Huw Groucutt, chercheur postdoctoral à la faculté d'archéologie de l'Université d'Oxford, qualifie les portes de «très intéressantes» et «très étranges». Il déclare qu'il «ne voit pas d'objectif« fonctionnel »clair, alors elles sont sûrement une sorte de site où des activités rituelles ont eu lieu », ajoute-t-il,« qui sait ce que cela pourrait être ».

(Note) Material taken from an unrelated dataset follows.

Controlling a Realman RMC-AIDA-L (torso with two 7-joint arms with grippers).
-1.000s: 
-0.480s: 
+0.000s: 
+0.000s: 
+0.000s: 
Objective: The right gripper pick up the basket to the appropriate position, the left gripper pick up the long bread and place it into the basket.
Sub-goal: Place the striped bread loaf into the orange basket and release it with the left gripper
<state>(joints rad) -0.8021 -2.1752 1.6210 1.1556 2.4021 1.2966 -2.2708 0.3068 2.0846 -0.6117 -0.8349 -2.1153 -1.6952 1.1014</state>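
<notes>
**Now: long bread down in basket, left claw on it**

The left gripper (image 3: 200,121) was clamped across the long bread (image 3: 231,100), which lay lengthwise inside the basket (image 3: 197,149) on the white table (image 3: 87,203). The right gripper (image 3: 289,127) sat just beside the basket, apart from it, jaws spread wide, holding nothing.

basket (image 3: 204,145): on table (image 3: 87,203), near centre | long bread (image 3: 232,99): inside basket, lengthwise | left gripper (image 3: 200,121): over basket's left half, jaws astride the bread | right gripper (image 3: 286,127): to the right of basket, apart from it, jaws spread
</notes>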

La seule façon d'avancer pour les portes et les cerfs-volants est de mener un travail de terrain plus systématique de toutes sortes. «La région est l'un des sites archéologiques, volcanologiques et culturels les plus étonnants du monde», a déclaré Németh. "Il est également sous-recherché."
Des avancées importantes en matière de cerfs-volants ont certes été réalisées au cours des dernières décennies, mais en comparaison des centaines d’actes archéologiques menés en Europe, par exemple, il se produit énormément d’ennuis en Arabie, dit Petraglia. "Les médias pourraient appeler les structures" mystérieuses ", explique-t-il," mais c'est simplement parce que les archéologues n'ont pas encore accompli leur travail ".